-Re: Evalutation of recommenders
Sean Owen 2012-04-10, 19:33
You're talking about recommendations now... are we talking about a
clustering, classification or recommender system?
In general I don't know if it makes sense for business users to be
deciding aspects of the internal model. At most someone should input
the tradeoffs -- how important is accuracy vs speed? those kinds of
things. Then it's an optimization problem.

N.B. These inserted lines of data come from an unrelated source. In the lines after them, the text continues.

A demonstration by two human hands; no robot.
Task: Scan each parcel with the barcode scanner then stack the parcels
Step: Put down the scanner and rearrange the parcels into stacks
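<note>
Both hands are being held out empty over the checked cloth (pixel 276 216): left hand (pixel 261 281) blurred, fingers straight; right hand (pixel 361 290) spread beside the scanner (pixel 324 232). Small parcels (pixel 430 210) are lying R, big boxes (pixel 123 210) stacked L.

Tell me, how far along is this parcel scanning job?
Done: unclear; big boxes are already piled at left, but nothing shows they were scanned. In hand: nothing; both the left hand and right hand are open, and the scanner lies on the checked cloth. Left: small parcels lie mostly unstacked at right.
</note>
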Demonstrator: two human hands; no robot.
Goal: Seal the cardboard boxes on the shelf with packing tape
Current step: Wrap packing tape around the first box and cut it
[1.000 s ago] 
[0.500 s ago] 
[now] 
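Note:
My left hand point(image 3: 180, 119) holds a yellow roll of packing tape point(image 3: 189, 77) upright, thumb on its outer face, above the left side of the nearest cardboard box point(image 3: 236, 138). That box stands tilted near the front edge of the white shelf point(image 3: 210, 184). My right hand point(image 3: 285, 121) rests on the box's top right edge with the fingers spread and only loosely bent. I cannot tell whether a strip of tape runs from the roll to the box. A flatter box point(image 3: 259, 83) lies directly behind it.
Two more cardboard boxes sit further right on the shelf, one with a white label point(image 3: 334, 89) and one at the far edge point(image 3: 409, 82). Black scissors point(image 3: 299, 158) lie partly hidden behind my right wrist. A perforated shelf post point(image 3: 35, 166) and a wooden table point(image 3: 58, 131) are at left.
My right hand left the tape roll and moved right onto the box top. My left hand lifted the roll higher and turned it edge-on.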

But, understood, maybe you
need to let people explore these things manually at first.
On Tue, Apr 10, 2012 at 2:21 PM, Saikat Kanjilal <[EMAIL PROTECTED]> wrote:
> The question really is what are some tried approaches to figure out how to measure the quality of a set of algorithms currently being used for clustering/classification?

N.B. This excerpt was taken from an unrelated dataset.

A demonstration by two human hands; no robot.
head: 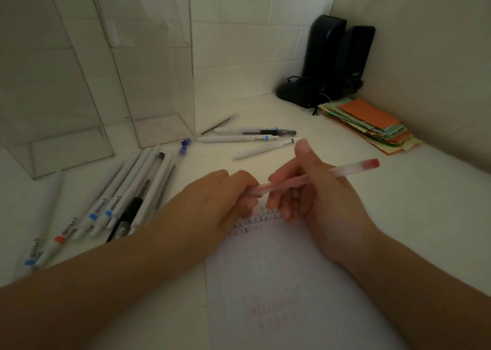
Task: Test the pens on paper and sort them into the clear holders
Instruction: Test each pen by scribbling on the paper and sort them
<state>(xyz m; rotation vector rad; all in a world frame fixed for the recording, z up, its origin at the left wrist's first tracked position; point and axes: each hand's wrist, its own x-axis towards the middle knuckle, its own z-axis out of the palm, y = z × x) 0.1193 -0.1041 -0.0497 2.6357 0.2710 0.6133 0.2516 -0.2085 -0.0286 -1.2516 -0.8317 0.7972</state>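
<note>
Holding item: red pen (305,181) — right hand (316,198) curled round its barrel, left hand (220,198) pinching the near end, above the test paper (279,283) on the counter (332,142). Step judged: uncapping or recapping. Next calls for a scribble or a drop into a clear holder (148,65).

White desk surface (345,190), dimly lit; back wall (239,44) faced in pale rectangular tiles; plain side wall (425,57) joined at the right corner; two black speakers (337,60) set in that corner; stack of coloured paper slips (372,123) laid beside them.
</note>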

> And in thinking about this some more we also need to be able to regenerate models as soon as the business users tweak the weights associated with features inside a feature vector, we need to figure out a way to efficiently tie this into our online workflow which could show updated recommendations every few hours?
> When I say picking an algorithm on the fly what I mean is that we need to continuously test our basket of algorithms based on a new set of training data and make the determination offline as to which of the algorithms to use at that moment to regenerate our recommendations.

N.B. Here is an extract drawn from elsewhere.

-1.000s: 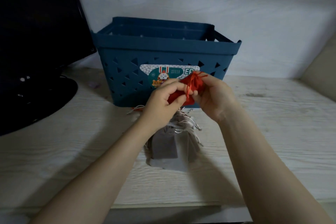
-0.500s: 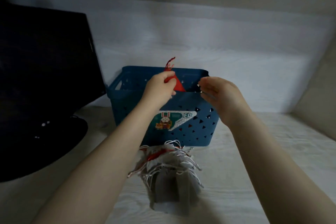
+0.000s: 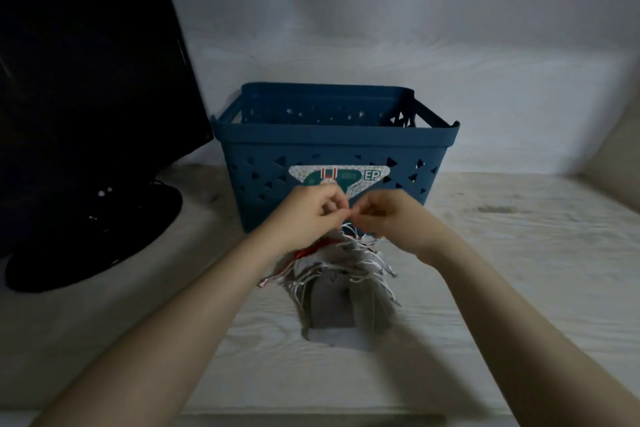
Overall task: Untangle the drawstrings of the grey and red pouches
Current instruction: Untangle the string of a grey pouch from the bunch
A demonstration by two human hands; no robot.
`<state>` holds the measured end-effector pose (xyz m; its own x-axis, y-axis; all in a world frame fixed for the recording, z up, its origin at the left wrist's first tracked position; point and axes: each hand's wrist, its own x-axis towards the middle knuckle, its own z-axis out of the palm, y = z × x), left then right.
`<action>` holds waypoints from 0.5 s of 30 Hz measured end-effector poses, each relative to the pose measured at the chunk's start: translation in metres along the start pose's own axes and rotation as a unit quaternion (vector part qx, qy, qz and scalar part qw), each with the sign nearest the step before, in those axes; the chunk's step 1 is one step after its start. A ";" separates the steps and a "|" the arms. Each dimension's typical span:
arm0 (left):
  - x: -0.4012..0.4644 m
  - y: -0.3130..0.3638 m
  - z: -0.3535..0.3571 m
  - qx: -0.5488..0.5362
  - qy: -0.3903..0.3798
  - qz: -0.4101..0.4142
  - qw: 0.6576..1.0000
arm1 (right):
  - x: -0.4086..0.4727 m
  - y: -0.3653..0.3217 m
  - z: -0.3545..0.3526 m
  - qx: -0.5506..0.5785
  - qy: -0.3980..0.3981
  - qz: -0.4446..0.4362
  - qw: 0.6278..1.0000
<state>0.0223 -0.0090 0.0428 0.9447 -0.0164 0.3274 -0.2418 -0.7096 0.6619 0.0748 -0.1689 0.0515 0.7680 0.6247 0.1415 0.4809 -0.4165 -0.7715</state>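
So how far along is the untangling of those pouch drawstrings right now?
Done: nothing that shows; no freed pouch can be seen in the blue basket, though its floor is hidden. In hand: the left hand and right hand pinch white drawstrings above the pile. Left: the grey pouches lie heaped with strings crossed, and a red pouch peeks from underneath, so most remains.

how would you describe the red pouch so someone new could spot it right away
Start at the blue plastic basket standing on the pale wooden table. Directly in front of it lies a heap of grey pouches with pale drawstrings. The red pouch shows only as a sliver at the heap's upper left edge, just under the left hand, the only red among the grey.
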 end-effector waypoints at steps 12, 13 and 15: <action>-0.042 -0.035 0.012 0.052 -0.131 -0.055 0.988 | -0.033 0.030 0.043 -0.184 -0.016 -0.090 0.979; -0.042 -0.036 0.012 0.069 -0.130 -0.048 0.988 | -0.033 0.034 0.044 -0.196 -0.013 -0.095 0.976; -0.043 -0.037 0.014 0.084 -0.111 -0.033 0.990 | -0.033 0.040 0.046 -0.186 0.001 -0.107 0.977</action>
<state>-0.0069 0.0083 -0.0049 0.9871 -0.1078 0.1187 -0.1557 -0.8209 0.5494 0.0494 -0.1765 -0.0126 0.6335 0.7230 0.2758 0.7508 -0.4880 -0.4452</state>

>> Date: Tue, 10 Apr 2012 14:08:17 -0500
>> Subject: Re: Evalutation of recommenders
>> From: [EMAIL PROTECTED]
>> To: [EMAIL PROTECTED]
>> Picking an algorithm 'on the fly' is almost surely not realistic --
>> well, I am not sure what eval process you would run in milliseconds.
>> But it's also unnecessary; you usually run evaluations offline on
>> training/test data that reflects real input, and then, the resulting
>> tuning should be fine for that real input that comes the next day.
>> Is that really the question, or are you just asking about how you
>> measure the quality of clustering or a classifier?
>> On Tue, Apr 10, 2012 at 10:41 AM, Saikat Kanjilal <[EMAIL PROTECTED]> wrote:
>> > Hi everyone,We're looking at building out some clustering and classification algorithms using mahout and one of the things we're also looking at doing is to build performance metrics around each of these algorithms, as we go down the path of choosing the best model in an iterative closed feedback loop (i.e. our business users manipulate weights for each attribute for our feature vectors->we use these changes to regenerate an asynchronous model using the appropriate clustering/classification algorithms and then replenish our online component with this newly recalculated data for fresh recommendations). So our end goal is to have a basket of algorithms and use a set of performance metrics to pick and choose the right algorithm on the fly. I was wondering if anyone has done this type of analysis before and if so are there approaches that have worked well and approaches that haven't when it comes to measuring the "quality" of each of the recommendation algorithms.
>> > Regards